Metformina: uno studio di interazione farmaco-farmaco condotto in volontari sani ha valutato la
farmacocinetica plasmatica allo stato stazionario della metformina alla dose di 500 mg due volte al giorno e
del topiramato alla dose di 100 mg due volte al giorno, sia dopo somministrazione di metformina da sola che
di metformina e topiramato simultaneamente. I risultati di questo studio indicano che la Cmax media e l’AUC
0-12h della metformina sono aumentate rispettivamente del 18% e del 25%, mentre la CL/F media è diminuita
del 20 % dopo co-somministrazione di metformina e topiramato. La rilevanza clinica dell’effetto del
topiramato sulla farmacocinetica della metformina non è chiara. La clearance plasmatica orale del topiramato
appare ridotta dopo co-somministrazione di metformina. L’entità della variazione della clearance è
sconosciuta. La rilevanza clinica dell’effetto della metformina sulla farmacocinetica del topiramato non è
chiara. Quando il topiramato viene aggiunto o eliminato in pazienti in terapia con metformina, è opportuno
seguire attentamente il monitoraggio routinario dello stato diabetico dei pazienti.
Alcool: gli effetti a livello del sistema nervoso centrale possono aumentare con l’uso concomitante di alcol.
Si raccomanda di non usare il topiramato in associazione con alcol o con altri depressivi del sistema nervoso
centrale.
Pioglitazone: la farmacocinetica allo stato stazionario del topiramato non è risultata influenzata in modo
significativo dalla somministrazione concomitante di pioglitazone. Il topiramato causa una riduzione del
15% dell’esposizione al pioglitazone e dell’esposizione agli idrossi- e cheto-metaboliti attivi (ma meno
potenti) del pioglitazone, pari rispettivamente al 16 e al 60%. La rilevanza clinica di questi dati non è nota.
Quando il topiramato viene aggiunto alla terapia con pioglitazone o quando il pioglitazone viene aggiunto o
eliminato dalla terapia con il topiramato, è necessario seguire attentamente il monitoraggio routinario dello
stato diabetico dei pazienti.
Glibenclamide: gli studi di interazione farmacocinetica nei pazienti con diabete mellito di tipo II hanno
mostrato una riduzione del 25% dell’AUC della glibenclamide dopo introduzione del topiramato (150
mg/die) nella terapia con glibenclamide (5 mg/die). Anche l’esposizione sistemica dei metaboliti attivi della
glibenclamide è risultata ridotta, mentre la farmacocinetica allo stato stazionario del topiramato non è stata
influenzata. Quando il topiramato viene aggiunto alla terapia con glibenclamide o quando la glibenclamide
viene aggiunto ad una terapia in corso con il topiramato, è necessario eseguire un attento monitoraggio per
assicurare uno adeguato controllo del diabete mellito.
Ulteriori studi di farmacocinetica: il topiramato non altera l’esposizione all’amitriptilina. Tuttavia, il
topiramato aumenta del 20% l’esposizione al metabolita attivo dell’amitriptilina, la nortriptilina. La rilevanza
clinica di questo dato non è nota.
Il topiramato non altera l’esposizione all’aloperidolo. Tuttavia, il topiramato aumenta del 31% l’esposizione
al metabolita attivo ridotto dell’aloperidolo. La rilevanza clinica di questo dato non è nota.

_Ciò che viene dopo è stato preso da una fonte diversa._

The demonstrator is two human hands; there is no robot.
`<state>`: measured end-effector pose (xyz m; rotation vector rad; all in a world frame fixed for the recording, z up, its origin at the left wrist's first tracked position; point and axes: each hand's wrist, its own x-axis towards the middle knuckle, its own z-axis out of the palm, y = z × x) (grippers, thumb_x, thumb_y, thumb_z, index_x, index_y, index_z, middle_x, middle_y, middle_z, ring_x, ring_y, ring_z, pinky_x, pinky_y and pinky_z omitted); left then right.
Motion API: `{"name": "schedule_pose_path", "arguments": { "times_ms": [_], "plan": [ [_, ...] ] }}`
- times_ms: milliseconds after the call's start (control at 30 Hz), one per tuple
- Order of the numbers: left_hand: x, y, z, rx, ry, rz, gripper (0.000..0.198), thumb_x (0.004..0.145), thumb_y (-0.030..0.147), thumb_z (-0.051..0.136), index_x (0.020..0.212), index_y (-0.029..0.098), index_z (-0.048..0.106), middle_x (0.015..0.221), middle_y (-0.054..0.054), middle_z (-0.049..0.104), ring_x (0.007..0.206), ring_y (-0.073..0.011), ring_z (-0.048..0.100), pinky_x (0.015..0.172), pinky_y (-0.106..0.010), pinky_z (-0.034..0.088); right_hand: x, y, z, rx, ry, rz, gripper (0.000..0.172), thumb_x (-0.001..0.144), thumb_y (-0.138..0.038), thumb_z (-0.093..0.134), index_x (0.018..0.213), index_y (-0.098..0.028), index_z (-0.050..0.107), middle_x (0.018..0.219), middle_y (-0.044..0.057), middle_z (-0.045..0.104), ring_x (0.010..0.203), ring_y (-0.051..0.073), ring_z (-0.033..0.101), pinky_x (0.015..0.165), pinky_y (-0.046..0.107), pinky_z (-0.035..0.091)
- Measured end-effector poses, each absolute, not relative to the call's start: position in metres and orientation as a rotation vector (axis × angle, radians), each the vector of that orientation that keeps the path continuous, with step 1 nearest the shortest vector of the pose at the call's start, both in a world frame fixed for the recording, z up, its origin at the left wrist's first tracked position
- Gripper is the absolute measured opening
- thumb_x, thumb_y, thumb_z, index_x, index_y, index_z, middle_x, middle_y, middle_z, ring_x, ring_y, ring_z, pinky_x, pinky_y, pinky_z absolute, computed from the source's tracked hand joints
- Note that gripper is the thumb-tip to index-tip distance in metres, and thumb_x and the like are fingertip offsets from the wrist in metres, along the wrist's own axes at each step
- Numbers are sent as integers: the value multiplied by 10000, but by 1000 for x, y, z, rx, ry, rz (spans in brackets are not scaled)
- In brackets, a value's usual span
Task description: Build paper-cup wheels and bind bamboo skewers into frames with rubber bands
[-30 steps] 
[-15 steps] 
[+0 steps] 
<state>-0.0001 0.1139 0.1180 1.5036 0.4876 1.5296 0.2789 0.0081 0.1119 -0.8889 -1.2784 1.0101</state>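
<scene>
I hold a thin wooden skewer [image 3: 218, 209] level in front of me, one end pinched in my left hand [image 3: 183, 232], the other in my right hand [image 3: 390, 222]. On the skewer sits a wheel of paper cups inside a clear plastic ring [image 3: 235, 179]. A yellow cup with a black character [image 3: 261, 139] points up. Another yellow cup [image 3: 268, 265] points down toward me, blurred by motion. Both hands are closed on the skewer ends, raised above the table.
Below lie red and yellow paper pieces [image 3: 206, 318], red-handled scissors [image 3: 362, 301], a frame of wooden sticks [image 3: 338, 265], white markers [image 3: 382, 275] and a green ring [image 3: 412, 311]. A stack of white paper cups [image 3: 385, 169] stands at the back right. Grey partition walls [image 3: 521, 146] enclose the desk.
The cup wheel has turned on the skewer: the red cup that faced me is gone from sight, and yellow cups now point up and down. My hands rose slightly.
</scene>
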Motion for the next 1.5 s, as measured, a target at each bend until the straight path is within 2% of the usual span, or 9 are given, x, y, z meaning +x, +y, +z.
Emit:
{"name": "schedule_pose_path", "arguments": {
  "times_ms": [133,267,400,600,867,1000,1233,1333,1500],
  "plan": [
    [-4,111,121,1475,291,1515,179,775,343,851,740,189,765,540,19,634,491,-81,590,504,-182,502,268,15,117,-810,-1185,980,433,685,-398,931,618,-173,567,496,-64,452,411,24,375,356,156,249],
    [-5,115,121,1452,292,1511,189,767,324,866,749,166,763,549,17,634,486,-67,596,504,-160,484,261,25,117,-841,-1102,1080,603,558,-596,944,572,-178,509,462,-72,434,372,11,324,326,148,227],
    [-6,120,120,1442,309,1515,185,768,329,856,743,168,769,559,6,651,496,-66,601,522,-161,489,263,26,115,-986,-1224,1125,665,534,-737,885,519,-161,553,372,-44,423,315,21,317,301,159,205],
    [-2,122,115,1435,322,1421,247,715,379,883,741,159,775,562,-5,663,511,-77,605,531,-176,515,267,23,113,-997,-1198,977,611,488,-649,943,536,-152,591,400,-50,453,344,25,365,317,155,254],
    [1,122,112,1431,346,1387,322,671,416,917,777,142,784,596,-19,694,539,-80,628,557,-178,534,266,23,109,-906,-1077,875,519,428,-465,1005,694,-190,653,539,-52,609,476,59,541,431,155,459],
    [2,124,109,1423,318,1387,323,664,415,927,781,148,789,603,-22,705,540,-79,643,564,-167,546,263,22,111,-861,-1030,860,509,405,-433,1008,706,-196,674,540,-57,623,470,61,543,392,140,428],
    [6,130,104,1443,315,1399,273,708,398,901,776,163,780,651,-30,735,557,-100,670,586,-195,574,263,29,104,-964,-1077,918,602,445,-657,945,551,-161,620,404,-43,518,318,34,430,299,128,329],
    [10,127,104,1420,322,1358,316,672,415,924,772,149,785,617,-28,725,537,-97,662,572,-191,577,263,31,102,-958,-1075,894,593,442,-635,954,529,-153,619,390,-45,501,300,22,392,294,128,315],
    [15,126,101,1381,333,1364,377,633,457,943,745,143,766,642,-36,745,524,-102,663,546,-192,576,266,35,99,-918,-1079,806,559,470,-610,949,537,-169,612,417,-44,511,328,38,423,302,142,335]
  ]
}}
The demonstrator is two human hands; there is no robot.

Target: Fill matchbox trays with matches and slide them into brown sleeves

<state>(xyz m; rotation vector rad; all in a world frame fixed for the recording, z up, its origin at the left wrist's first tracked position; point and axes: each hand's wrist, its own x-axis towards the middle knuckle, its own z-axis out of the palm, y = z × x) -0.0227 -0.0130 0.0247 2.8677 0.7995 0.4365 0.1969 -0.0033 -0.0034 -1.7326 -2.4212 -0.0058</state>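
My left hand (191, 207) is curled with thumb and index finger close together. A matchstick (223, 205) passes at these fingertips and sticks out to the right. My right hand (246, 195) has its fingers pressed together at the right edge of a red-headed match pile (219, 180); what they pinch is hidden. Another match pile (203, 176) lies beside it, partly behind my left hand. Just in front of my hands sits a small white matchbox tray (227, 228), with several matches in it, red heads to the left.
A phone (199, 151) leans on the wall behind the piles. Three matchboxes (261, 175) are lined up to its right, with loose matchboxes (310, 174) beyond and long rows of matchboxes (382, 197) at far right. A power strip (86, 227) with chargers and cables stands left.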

Gli studi di interazione farmacocinetica hanno indicato che il topiramato influenza la farmacocinetica del
diltiazem come pure la farmacocinetica dei metaboliti del diltiazem. Il diltiazem aumenta i livelli plasmatici
del topiramato.
Una dose giornaliera di topiramato da 100 mg non influenza la farmacocinetica della flunarizina.
Non esistono interazioni farmacocinetiche tra topiramato e propranololo, diidroergotamina o pizotifene.
Il topiramato non altera la farmacocinetica del sumatriptan (per via orale o sottocutanea).
Interazioni potenziali non ancora studiate:
Il topiramato inibisce l’enzima CYP 2C19 e può influenzare altri principi attivi metabolizzati da questo
enzima come diazepam, imipramina, moclobemide, proguanil, omeprazolo. Tuttavia questa possibile
interazione non è stata studiata.
L’assunzione simultanea di inibitori dell’anidrasi carbonica (per es. sultiame, zonisamide) e topiramato non è
stata esaminata negli studi clinici. L’associazione di questi farmaci può aumentare gli effetti collaterali
dovuti all’inibizione dell’anidrasi carbonica.
4.6
Gravidanza e allattamento
Gravidanza
In seguito all’uso di alcuni farmaci antiepilettici è stato osservato durante il primo trimestre di gravidanza un
aumento della frequenza di malformazioni (malformazioni dell’estremità distale e cranio-facciali,
insufficienza cardiaca).
I trattamenti con farmaci in associazione aumentano il rischio di malformazioni, ed è pertanto importante
ricorrere alla monoterapia, quando possibile.
Il topiramato ha mostrato effetto teratogeno nelle specie studiate (topo, ratto e coniglio). Nel ratto il
topiramato attraversa la barriera placentare.
Deve essere fornita consulenza specialistica alle donne che sospettano una gravidanza e a quelle in età fertile.
Le donne in età fertile devono fare uso di un contraccettivo efficace.
La necessità di un trattamento antiepilettico deve essere riconsiderata quando una donna desidera pianificare
una maternità.
Indicazione per l’epilessia
Non esistono dati provenienti da studi sull’uso di Topiramato ratiopharm in donne gravide. Tuttavia,
Topiramato ratiopharm deve essere usato in gravidanza solo se il potenziale beneficio supera il potenziale
rischio.
Nell’esperienza post-marketing sono stati riportati casi di ipospadia in bambini maschi esposti al topiramato
durante la gravidanza, sia in monoterapia o in terapia aggiuntiva con altri farmaci antiepilettici. Non è stato
stabilito se esista un relazione causale con il topiramato.
Tuttavia, l’alterazione o l’interruzione della profilassi dell’epilessia comporterebbe un considerevole rischio
per la madre come per il feto, che probabilmente è superiore al rischio di malformazioni. Di conseguenza,
durante la gravidanza i farmaci antiepilettici devono essere prescritti tenendo in considerazione di quanto
sopra.
Indicazione per profilassi dell’emicrania
Trattamento per la profilassi dell’emicrania: Topiramato ratiopharm è controindicato in gravidanza e nelle
donne in età fertile che non usino efficaci metodi contraccettivi (vedere paragrafo 4.3).
Allattamento
Il topiramato viene escreto nel latte materno umano. Limitate osservazioni indicano un rapporto plasma-latte
di 1:1. Pertanto è importante soppesare l’importanza dell’allattamento per il bambino e la necessità del
farmaco per la madre.
4.7
Effetti sulla capacità di guidare veicoli e sull’uso di macchinari
Topiramato ratiopharm compromette la capacità di guidare veicoli o di utilizzare macchinari.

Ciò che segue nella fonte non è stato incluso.